Return to home birth and increased breastfeeding

Return to home birth and increased breastfeeding
2002. Women with tooddler in the Al-Jumhuriya neighbourhood, Basra. Photograph: José Manuel Rambla © José Manuel Rambla

Return to home birth and increased breastfeeding

Deliveries in hospitals dropped from over 90% to 54%, even though most Iraqi women expressed a preference for giving birth in a hospital. Deficiencies in the emergency systems and a lack of ambulances increased the risk of maternal death. One in eight deliveries had complications (prolonged and with hemorrhaging in most cases) and, given the lack of ambulances, only a third of difficult deliveries could be taken to hospital. During this period of years, the Health Ministry together with UNICEF set up enrolment programmes for traditional midwives and provided basic equipment for help with delivery at home.

The Iraqi Health Ministry also implemented family planning services and encouraged a return to breastfeeding at least for the first six months. To this end what were the so-called «Baby Friendly Hospitals», a total of 23, were set up, to encourage breastfeeding and offer treatment to mothers.
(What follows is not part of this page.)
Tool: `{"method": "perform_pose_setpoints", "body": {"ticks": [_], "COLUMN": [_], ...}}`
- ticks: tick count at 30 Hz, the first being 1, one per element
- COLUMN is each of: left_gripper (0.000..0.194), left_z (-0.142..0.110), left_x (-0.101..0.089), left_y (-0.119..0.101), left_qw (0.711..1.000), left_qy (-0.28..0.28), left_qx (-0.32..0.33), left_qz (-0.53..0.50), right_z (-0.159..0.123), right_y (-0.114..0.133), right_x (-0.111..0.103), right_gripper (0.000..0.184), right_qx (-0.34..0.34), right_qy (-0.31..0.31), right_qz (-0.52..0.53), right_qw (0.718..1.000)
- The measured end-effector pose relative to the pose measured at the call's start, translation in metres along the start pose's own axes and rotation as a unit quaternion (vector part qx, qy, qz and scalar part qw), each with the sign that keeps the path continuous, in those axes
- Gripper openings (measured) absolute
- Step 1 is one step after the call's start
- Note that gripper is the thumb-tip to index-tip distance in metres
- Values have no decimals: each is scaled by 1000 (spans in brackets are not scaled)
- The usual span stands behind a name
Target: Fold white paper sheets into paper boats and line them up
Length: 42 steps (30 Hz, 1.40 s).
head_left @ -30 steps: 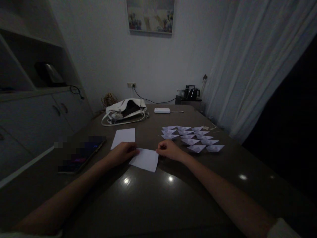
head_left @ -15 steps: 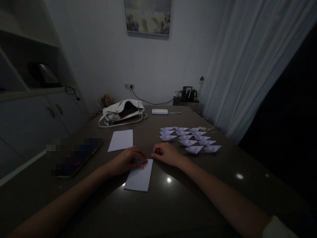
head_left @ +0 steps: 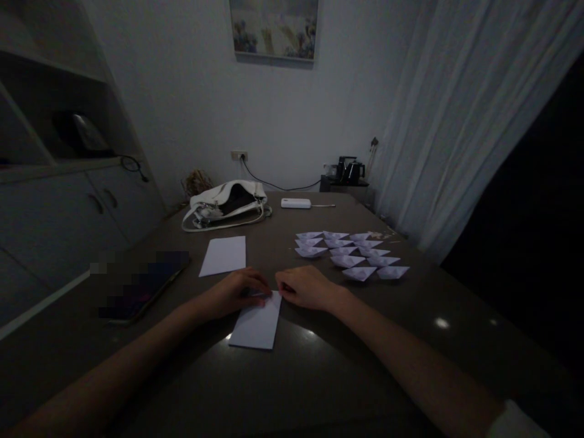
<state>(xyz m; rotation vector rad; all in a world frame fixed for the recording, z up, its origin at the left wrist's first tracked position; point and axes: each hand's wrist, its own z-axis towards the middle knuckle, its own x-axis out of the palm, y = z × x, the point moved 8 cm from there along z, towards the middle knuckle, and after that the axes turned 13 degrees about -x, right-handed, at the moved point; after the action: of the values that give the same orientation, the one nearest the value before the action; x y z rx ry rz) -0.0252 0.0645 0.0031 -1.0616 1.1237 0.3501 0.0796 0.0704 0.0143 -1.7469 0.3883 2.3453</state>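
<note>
A folded sheet of white paper (head_left: 256,328) lies on the table close in front of me. My left hand (head_left: 241,288) holds down its far left part, thumb on the paper and fingers bent over the far edge. At the far right corner, my right hand (head_left: 305,287) is curled closed against the paper; its fingertips are turned under, so what they grip, if anything, is hidden. Beyond my left hand lies a stack of white paper (head_left: 224,254). Several folded paper boats (head_left: 347,261) stand in rows to the right, past my right hand.
A phone (head_left: 148,289), partly blurred out, lies at the left. Farther back are a white handbag (head_left: 223,198) and a white power bank (head_left: 295,203) with a short cable. Small scraps (head_left: 376,235) lie by the boats. A black kettle (head_left: 353,172) stands beyond the table.
My right hand has moved slightly left and its fingers have closed in at the paper's far right corner. My left hand and the paper stay almost where they were.
</note>
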Motion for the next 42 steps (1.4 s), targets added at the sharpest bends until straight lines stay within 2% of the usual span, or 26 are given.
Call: {"method": "perform_pose_setpoints", "body": {"ticks": [11,19,23,28,30,35,42], "left_gripper": [19,21,22,24,24,23,23], "left_z": [-1,-1,-1,-2,-2,-2,-2], "left_x": [-2,-2,-2,-1,-1,-1,-3], "left_y": [0,-1,-1,2,3,1,-2], "left_qw": [1000,1000,1000,1000,1000,1000,1000], "left_qy": [1,-8,-3,-1,-1,-4,-6], "left_qx": [-6,14,3,-4,-5,-3,5], "left_qz": [8,1,-3,-8,-4,4,-2], "right_z": [1,0,-1,-7,-8,-7,-3], "right_y": [23,37,38,14,7,10,30], "right_x": [1,0,2,-3,-3,-2,0], "right_gripper": [17,19,18,28,29,32,31], "right_qx": [2,-11,-5,92,112,105,70], "right_qy": [132,155,160,145,155,169,180], "right_qz": [-53,-42,-12,-57,-77,-88,-79], "right_qw": [990,987,987,983,979,976,978]}}
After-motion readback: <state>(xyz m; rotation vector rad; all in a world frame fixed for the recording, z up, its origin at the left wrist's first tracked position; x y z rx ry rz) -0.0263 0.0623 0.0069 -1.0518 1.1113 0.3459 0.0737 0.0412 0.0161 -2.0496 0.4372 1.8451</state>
The prevalence of exclusive breastfeeding in 1989/90 was 60% for the first three months and 45% for the first year, low figures which show the modernising process in the country. Following the introduction of sanctions, surveys revealed notable rises in breastfeeding. In a survey carried out in 1997 by the Health Ministry and UNICEF, 92.4% of mothers breastfed their babies between 0 and 11 months, 81.4% from 12 to 15 months and 50% from 21 to 23 months, the rates being higher in the countryside than in the cities, but also for women at both extremes of education levels. Nevertheless, only 13.3% exclusively breastfed for the first 6 months, and nearly half of cases stuck to the traditional custom of supplementing mother’s milk with water.